Me: I’m the mom of a teen and a pre-teen. After spending a year overseas, we returned to Florida and immediately had weekends away for AAU travel basketball (think cheap hotels and sweaty shoes stinking up the car). We also did major remodeling work this summer and so on, and between school, sports, volunteering, and supporting myriad extracurricular activities for the kids, we are your average active family.
Despite busy-ness we’ve visited this relative when it was possible. We attended a bridal shower for The Bride up north and many others came far and wide to do the same. Plane flights and hotels cost money. Now, and even when I was poor in my twenties, I have made ‘being there’ for this family a priority.
The weekend of this Bachelorette Party was my son’s first Homecoming Dance and he was very nervous about taking a certain young lady. Imagine a mom leaving, not to be there for moral support, fashion support, logistical support – or to take pictures! I was not there for my son; I was “there for” The Bride.
In addition to ‘normal’ family ongoings, we probably wasted several attorney hours dealing with negotiations on the closing date for an investment property. A deal set to close Monday could not happen because the seller was celebrating the Jewish holiday, and so for several days discussions circled around why the closing could not be Friday… oh yes, The Bride’s Big Weekend. So discussions of The Bride impacted many lives and cushioned my lawyer’s pockets I’m sure. And I normally never blink an eye; we just do that for family. But it can’t be a one-way street.
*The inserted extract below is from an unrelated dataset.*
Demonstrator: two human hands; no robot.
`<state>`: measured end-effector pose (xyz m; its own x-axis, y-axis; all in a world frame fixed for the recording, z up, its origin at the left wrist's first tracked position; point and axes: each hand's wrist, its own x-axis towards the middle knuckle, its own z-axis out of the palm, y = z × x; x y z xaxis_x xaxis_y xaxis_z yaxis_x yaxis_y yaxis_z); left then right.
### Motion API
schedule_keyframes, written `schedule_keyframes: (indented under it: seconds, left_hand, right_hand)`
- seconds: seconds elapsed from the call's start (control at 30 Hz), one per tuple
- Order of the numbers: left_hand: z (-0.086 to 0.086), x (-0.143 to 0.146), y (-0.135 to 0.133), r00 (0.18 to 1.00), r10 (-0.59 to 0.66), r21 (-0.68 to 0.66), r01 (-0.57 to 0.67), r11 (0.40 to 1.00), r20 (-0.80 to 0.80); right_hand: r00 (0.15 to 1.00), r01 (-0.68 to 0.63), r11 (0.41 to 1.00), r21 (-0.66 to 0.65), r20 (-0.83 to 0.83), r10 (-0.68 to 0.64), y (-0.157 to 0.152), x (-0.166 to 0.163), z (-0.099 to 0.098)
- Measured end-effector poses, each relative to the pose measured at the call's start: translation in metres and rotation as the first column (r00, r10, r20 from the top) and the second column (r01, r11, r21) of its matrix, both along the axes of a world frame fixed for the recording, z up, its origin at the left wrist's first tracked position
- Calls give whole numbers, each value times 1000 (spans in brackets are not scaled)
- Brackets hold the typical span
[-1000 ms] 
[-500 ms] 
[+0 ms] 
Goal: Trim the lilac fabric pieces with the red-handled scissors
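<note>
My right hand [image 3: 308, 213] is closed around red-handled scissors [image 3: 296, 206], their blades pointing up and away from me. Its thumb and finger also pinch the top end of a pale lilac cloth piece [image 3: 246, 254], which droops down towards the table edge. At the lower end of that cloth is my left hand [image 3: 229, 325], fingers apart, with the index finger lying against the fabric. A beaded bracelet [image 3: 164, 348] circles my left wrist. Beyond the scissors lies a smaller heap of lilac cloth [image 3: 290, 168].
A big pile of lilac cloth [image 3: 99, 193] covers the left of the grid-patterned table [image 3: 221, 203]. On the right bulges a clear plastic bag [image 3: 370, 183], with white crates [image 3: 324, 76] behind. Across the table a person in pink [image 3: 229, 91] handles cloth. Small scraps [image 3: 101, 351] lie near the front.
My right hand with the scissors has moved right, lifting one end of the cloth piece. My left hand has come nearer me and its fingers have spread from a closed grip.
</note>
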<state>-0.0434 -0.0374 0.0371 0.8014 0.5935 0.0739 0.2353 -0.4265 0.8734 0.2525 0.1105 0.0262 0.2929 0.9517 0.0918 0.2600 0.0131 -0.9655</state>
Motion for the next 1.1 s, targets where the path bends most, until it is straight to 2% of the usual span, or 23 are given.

For The Bride’s Big Weekend, I arranged a private photo op on of the Wrigleyville’s most famous rooftops (Murphy’s Bleachers) resulting in amazing group picture overlooking Wrigley Field. The bridal party loved the pictures and blew up Facebook with the photos, yet neither the bride nor any of the bridesmaids thanked me for arranging it.
And by the end of the night they were berating me and saying my friends and I were bitches. (My friends are two 44-45 year-old adult women with families of their own and better things to do than deal with that. I’m sorry I introduced my good friends to people with such lack of couth, kindness and maturity.)
It was INCREDIBLE to see the true colors of these “ladies.” For the bachelorette weekend they chose to wear shirts that said “Bitches.” So they dressed appropriately.
My sister: I cannot speak for my sister. She is her own person. But I observed her being targeted first with the aggressive behaviors I describe below. She too has a busy life, and doubly so right now. She runs and is a partner in a political consultancy in Washington DC. It’s October 2016 and Clinton and Trump are running neck-in-neck. Do you think it was easy for my sister to get away for The Bachelorette? No, it was not. My sister has two children of her own and a husband who deals with an irregular work schedule which can include long overnight shifts. Do you think she has even seen her own family much this season?
I cannot speak for my sister, but with any person, I start with the assumption that, with whatever priorities they have in their lives, they are probably juggling all they can, and it is always some sort of sacrifice to share their precious time, especially with many strangers.
The events of the weekend
I arrived Friday afternoon and met up with my girlfriend (friends since I was five; have not seen her for years because I was living overseas; would not go to Chicago and not see her, period). We met with the owner of the VRBO apartment, got three sets of keys, and placed our bags in the apartment. My relative was driving into town, still on her way, so my kind friend helped me carry four heavy bags home from Whole Foods to load the place up with snacks, cheeses, chocolate, wine and more. The place was ready for my relative to arrive. I carried her very heave suitcase up the stairs for her.
I gave her the key to the apartment and told her that any time she needed to find the place, all you need to do is tell a cab driver “Northeast Corner of Wrigley Field.” That’s it! I had also given her this information in written form and text form. Why had I been the one to find, rent and manage all the arrangements for the VRBO apartment so all she had to do was waltz right in with no details like I was a concierge? Because this relative was too busy all summer (June, July, August) to arrange it. But again, I was very happy to help For the Bride’s Big Weekend.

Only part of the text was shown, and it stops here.